The Republic of Zimbabwe is a landlocked nation located in southeastern Africa bordering Mozambique. Zimbabwe was previously known as Rhodesia, an unrecognized successor of British rule, which maintained a government that was predominantly white. After a 15 year civil war, the republic was recognized as independent. Unfortunately Zimbabwe is fraught with political instability even into the present day. Zimbabwe also suffers economically, with hyperinflation being an everyday reality for the majority of Zimbabweans. According to Macrotrends, “Zimbabwe poverty rate for 2019 was 85.00%” , highlights how unprepared both the government and people of Zimbabwe were for both cyclones. 
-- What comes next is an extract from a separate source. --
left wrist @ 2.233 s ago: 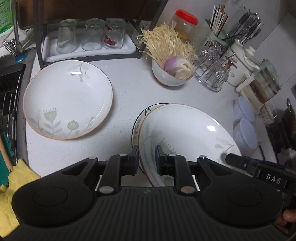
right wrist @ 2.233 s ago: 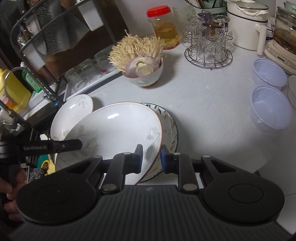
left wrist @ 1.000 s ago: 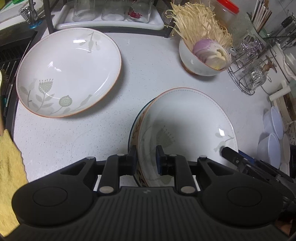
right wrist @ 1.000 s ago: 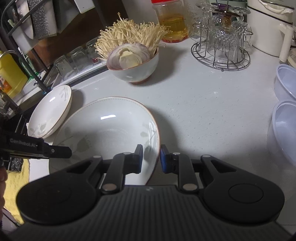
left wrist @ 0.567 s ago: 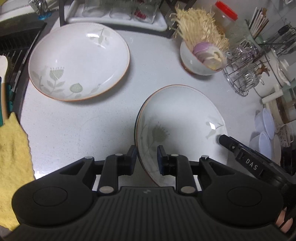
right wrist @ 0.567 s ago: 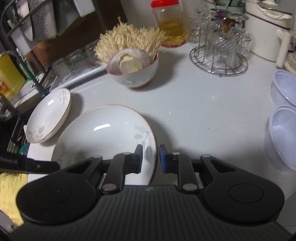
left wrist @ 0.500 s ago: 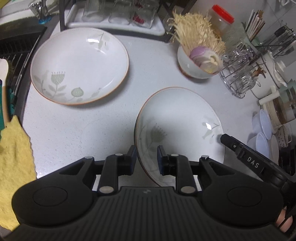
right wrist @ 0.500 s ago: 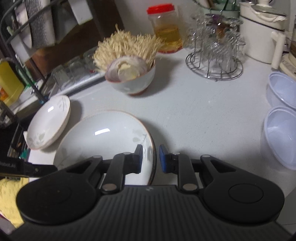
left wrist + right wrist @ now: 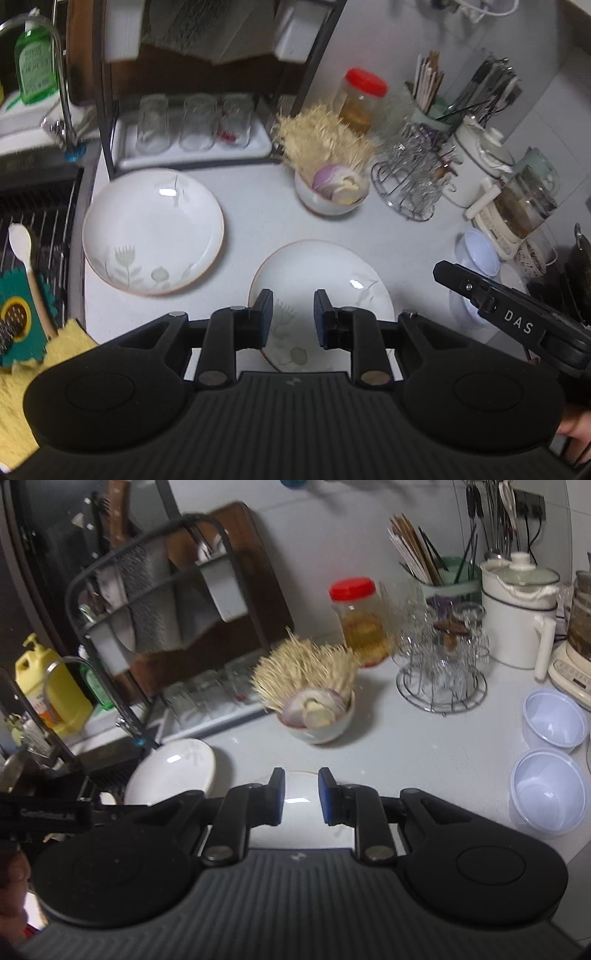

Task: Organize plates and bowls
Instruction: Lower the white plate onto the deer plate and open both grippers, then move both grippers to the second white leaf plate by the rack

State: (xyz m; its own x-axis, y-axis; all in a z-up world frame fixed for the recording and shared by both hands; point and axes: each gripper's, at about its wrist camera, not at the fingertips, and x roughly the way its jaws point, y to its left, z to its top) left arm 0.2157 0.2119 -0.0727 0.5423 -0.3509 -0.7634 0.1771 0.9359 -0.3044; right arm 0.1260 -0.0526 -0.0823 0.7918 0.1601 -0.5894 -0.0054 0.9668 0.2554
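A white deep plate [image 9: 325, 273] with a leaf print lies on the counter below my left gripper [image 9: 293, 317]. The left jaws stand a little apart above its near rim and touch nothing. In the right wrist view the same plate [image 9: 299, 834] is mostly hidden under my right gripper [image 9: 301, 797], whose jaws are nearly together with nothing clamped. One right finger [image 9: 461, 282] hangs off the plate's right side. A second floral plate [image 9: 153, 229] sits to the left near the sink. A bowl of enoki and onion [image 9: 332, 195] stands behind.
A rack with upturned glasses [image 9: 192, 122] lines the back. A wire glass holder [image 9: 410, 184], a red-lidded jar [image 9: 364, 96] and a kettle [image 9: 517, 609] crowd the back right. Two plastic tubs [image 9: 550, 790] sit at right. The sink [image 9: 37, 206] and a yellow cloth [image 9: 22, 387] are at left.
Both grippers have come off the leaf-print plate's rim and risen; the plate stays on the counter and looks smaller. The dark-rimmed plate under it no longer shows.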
Oxfam, an independent charitable organization, lists responses and good practices for hundreds of Zimbabwe locals who were affected by the storm. The organization informed people that “Locals and outsiders worked closely together to respond to the catastrophe. Their responses covered a wide range of activities, including: counseling and psychological support, casework and child protection support, orphan care, and family tracing; food and non-food item distribution…; dedicated investment of long working hours in the field and in meetings by local civil servants; educational assistance to children, including establishing safe spaces; health, HIV and AIDS, and water, sanitation and hygiene responses.” The organization also observed a general empathy from the public towards survivors of the cyclone including proactive distribution of medicine to help cholera and measles outbreaks. 

The Republic of Malawi is another landlocked country within southeastern Africa. Malawi was previously a British colony, gaining independence in 1966. The Bantu people also call Malawi home as well other ethnic groups such as the Chewa, Tumbuka, Lomwe, and the Yao. Most Malawians are Christian with over ⅘ of the nation being a part of the faith. According to The World Bank, the majority of Malawi’s economy is agrarian, “which employs over 80% of the population”, unfortunately agriculture is at risk to extreme climates such as in the case of Cyclone Idai and Kenneth. According to information from concern.net, Malawi was experiencing a year of drought before Cyclone Idai hit the area. Similar to Mozambique and Zimbabwe, Malawi was heavily affected by flooding following Idai and Kenneth, hurting almost 1 million people (Humanitarian Coalition) About 94% of households in Nsanje and approximately 70% of households in Mangochi, a main city and a township in Malawi respectively, were affected (concern.net). Widespread flooding washed out bridges, roads, and homes, rising waters destroyed dams, second landfall took 2 hydroelectric power plants offline, left 125,382 people homeless, 577 injured, 60 dead. The storms also took a toll on sanitation facilities. With the spread of disease being such a large issue, and causing more deaths even with the cyclones passing, it became the main goal for humanitarian organizations to fix. The UNICEF website says that its clinics have provided healthcare to over 30,000 people.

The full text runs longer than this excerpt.